Records to process section start
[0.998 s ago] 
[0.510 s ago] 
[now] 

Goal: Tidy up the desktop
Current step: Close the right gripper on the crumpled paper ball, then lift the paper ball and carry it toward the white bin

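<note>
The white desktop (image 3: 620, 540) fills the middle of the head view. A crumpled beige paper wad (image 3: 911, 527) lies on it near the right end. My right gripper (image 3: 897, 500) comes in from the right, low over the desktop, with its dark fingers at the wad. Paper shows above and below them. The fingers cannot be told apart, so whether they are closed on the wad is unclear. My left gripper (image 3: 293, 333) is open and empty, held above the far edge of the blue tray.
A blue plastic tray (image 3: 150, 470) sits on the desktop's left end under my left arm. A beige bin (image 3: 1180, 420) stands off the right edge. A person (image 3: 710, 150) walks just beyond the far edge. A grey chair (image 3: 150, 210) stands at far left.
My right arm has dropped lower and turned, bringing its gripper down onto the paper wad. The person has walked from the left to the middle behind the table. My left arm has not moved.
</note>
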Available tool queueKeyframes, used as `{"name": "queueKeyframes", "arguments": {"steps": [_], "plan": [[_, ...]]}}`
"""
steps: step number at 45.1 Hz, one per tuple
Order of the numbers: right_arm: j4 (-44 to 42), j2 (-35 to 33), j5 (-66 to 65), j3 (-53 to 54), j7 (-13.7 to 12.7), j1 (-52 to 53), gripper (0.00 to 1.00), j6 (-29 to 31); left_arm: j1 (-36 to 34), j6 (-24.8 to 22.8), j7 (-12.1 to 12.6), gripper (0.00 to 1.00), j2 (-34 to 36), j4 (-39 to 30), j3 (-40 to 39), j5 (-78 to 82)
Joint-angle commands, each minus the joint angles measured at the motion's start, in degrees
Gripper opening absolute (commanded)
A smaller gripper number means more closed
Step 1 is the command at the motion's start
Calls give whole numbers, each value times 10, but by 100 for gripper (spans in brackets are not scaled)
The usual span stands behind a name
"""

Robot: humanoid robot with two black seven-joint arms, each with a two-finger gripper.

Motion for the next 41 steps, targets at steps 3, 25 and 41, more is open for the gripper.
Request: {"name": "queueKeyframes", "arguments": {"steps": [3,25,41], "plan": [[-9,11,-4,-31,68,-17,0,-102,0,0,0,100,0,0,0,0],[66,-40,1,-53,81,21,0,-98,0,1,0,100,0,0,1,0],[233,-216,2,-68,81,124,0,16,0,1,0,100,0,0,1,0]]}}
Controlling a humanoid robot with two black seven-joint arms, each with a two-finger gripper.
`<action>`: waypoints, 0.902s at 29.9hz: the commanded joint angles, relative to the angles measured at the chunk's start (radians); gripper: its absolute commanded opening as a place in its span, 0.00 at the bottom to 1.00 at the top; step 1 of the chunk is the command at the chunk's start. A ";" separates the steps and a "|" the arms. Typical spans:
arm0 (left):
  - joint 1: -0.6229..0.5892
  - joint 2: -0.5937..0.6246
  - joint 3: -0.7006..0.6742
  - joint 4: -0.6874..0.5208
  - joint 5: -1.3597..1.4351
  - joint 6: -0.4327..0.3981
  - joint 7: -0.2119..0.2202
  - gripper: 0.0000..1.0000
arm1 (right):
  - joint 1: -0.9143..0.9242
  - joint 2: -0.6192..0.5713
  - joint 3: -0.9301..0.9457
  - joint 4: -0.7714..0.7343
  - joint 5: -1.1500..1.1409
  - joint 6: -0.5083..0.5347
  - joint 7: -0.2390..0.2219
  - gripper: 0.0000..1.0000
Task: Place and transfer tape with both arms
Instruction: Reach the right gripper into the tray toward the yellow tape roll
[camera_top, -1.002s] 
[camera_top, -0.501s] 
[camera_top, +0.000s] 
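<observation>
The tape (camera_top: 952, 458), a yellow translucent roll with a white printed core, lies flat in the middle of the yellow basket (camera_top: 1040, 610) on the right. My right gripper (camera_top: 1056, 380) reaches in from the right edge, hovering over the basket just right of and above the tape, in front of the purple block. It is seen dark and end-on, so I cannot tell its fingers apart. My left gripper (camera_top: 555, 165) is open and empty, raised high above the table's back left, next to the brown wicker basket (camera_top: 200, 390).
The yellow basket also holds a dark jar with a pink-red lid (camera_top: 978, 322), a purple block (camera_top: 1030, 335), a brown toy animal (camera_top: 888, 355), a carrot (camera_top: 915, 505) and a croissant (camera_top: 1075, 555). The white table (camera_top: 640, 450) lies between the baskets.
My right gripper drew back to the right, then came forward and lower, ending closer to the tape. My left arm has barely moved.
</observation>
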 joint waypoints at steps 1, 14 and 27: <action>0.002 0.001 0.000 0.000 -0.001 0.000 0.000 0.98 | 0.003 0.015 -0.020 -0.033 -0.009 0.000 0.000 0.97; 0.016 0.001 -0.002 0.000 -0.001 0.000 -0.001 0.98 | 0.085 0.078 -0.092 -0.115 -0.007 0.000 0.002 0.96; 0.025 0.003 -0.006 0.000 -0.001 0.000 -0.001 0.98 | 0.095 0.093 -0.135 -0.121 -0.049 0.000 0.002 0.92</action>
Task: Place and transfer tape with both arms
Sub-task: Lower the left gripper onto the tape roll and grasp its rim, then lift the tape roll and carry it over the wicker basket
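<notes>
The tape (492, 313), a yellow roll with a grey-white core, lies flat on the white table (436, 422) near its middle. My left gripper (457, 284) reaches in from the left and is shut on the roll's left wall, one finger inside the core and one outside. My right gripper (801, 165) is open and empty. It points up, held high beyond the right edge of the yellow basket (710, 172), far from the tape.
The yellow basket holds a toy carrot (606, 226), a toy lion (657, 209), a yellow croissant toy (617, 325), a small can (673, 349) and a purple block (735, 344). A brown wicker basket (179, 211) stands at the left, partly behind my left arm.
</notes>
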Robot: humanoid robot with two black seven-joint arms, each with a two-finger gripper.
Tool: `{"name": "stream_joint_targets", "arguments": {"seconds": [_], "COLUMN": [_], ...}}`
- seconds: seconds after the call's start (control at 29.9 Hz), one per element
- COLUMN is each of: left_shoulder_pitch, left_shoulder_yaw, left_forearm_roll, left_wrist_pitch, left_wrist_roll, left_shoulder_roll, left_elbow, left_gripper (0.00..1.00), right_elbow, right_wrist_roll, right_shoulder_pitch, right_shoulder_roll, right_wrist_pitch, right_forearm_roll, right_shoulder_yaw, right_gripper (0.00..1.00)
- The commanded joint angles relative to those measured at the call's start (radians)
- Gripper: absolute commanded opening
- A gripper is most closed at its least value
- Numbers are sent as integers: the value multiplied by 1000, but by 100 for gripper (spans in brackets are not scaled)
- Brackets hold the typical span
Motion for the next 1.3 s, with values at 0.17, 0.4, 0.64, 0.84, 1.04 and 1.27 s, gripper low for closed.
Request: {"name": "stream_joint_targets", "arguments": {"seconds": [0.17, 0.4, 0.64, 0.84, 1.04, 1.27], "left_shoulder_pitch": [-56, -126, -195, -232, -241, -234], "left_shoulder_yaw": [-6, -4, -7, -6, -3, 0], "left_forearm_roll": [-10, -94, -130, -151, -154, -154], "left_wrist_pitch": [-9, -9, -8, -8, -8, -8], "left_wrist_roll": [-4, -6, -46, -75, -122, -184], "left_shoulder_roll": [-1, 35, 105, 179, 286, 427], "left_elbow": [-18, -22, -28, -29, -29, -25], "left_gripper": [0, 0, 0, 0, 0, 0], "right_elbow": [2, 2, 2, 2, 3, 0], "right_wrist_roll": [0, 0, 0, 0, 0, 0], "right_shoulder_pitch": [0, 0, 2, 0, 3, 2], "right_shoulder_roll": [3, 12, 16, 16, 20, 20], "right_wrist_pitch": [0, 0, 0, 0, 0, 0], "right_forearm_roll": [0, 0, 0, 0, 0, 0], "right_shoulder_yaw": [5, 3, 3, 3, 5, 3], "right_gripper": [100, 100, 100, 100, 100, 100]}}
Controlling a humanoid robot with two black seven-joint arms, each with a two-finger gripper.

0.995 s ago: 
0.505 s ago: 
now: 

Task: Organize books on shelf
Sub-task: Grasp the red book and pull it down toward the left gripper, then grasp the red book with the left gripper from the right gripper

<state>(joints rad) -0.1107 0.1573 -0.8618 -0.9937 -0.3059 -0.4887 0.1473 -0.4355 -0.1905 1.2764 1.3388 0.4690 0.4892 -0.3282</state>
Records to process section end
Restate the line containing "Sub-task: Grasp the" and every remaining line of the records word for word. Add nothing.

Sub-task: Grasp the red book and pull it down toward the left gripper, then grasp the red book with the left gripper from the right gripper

<state>(joints rad) -0.1107 0.1573 -0.8618 -0.9937 -0.3059 -0.4887 0.1473 -0.4355 -0.1905 1.2764 1.3388 0.4690 0.4892 -0.3282</state>

The response to the exercise has been completed.